### TASK ITEM
Pull every line with "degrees" from the data below and copy it.

───── TASK INPUTS ─────

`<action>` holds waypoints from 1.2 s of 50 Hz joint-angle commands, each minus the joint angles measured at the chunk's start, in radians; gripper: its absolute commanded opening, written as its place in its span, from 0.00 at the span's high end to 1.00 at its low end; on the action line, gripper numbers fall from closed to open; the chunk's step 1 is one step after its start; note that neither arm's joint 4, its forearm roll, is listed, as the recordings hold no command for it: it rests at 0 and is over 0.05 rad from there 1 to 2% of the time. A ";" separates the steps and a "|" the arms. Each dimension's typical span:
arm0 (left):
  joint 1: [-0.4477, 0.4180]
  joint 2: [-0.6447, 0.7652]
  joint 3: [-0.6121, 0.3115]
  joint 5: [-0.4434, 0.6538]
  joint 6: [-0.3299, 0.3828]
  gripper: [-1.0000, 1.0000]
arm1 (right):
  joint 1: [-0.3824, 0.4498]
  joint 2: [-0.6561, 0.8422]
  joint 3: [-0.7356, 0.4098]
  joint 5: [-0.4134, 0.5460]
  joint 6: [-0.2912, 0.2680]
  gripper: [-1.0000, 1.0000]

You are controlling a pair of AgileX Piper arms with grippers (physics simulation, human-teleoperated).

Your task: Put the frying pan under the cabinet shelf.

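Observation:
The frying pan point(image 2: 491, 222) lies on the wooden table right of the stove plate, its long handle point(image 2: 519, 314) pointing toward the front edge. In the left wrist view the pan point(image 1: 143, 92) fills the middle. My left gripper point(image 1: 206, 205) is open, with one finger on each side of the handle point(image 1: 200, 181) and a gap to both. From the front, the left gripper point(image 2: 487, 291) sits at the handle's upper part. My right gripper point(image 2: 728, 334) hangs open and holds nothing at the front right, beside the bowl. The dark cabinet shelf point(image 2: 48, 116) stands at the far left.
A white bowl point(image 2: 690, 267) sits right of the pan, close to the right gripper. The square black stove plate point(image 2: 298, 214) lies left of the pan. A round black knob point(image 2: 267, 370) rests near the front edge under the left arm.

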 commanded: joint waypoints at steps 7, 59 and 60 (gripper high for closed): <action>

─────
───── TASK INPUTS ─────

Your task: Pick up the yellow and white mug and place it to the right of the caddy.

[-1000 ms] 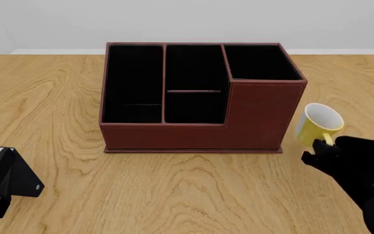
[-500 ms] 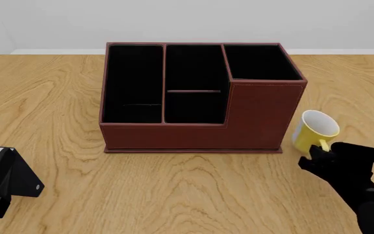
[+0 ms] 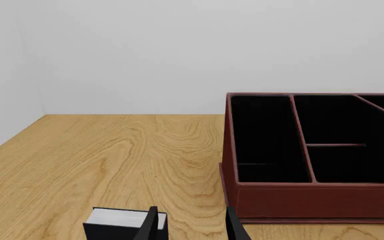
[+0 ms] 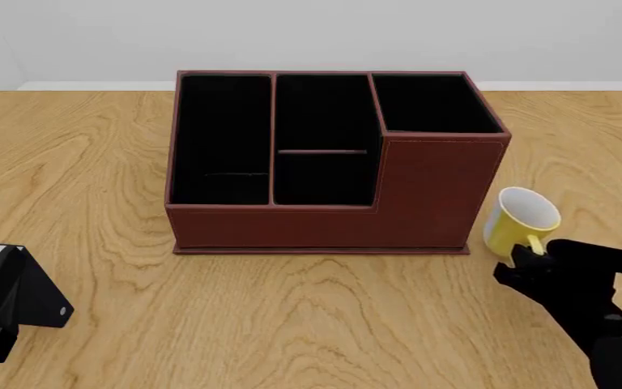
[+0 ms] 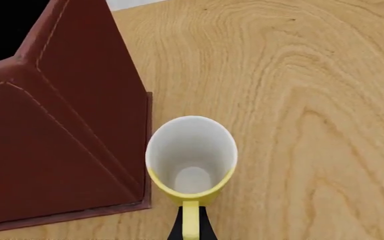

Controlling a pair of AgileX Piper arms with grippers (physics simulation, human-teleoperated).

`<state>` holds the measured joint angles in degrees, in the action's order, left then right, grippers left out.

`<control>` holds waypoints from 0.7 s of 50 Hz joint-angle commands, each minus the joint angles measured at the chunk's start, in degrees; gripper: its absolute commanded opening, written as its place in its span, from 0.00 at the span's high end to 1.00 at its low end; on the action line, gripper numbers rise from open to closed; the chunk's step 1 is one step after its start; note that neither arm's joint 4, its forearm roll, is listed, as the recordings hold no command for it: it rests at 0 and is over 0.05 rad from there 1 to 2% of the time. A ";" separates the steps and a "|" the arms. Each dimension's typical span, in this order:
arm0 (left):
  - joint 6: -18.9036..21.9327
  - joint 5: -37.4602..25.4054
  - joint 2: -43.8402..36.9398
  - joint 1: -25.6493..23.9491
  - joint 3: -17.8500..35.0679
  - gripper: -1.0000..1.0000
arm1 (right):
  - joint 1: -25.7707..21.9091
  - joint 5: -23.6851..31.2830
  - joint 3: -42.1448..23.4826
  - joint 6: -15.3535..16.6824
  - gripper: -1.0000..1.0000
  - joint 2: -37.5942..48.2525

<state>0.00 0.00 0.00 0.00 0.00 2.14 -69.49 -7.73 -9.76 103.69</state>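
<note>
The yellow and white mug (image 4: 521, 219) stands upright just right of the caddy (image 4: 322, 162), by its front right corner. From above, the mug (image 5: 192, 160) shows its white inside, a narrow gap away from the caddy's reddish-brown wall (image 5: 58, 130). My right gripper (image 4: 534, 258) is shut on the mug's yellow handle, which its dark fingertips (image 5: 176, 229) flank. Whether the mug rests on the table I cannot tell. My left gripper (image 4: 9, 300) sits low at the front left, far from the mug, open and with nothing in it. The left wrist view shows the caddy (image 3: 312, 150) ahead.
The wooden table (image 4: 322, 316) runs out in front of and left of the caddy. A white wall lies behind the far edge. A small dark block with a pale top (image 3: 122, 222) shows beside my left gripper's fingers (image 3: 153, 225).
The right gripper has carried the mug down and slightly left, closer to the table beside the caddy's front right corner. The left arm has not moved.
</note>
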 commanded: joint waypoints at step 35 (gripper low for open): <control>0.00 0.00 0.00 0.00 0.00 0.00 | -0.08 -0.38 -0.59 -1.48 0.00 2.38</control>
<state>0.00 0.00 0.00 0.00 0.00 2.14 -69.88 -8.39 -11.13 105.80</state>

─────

### SOLUTION FOR THIS TASK
`<state>` holds the measured joint angles in degrees, in the action's order, left then right, grippers left out.
`<control>` holds waypoints from 0.7 s of 50 Hz joint-angle commands, each minus the joint angles measured at the chunk's start, in degrees; gripper: its absolute commanded opening, written as its place in its span, from 0.00 at the span's high end to 1.00 at its low end; on the action line, gripper numbers rise from open to closed; the chunk's step 1 is one step after its start; note that neither arm's joint 4, its forearm roll, is listed, as the recordings hold no command for it: it rests at 0 and is over 0.05 rad from there 1 to 2% of the time. A ";" separates the steps and a "|" the arms. Each dimension's typical span, in this order:

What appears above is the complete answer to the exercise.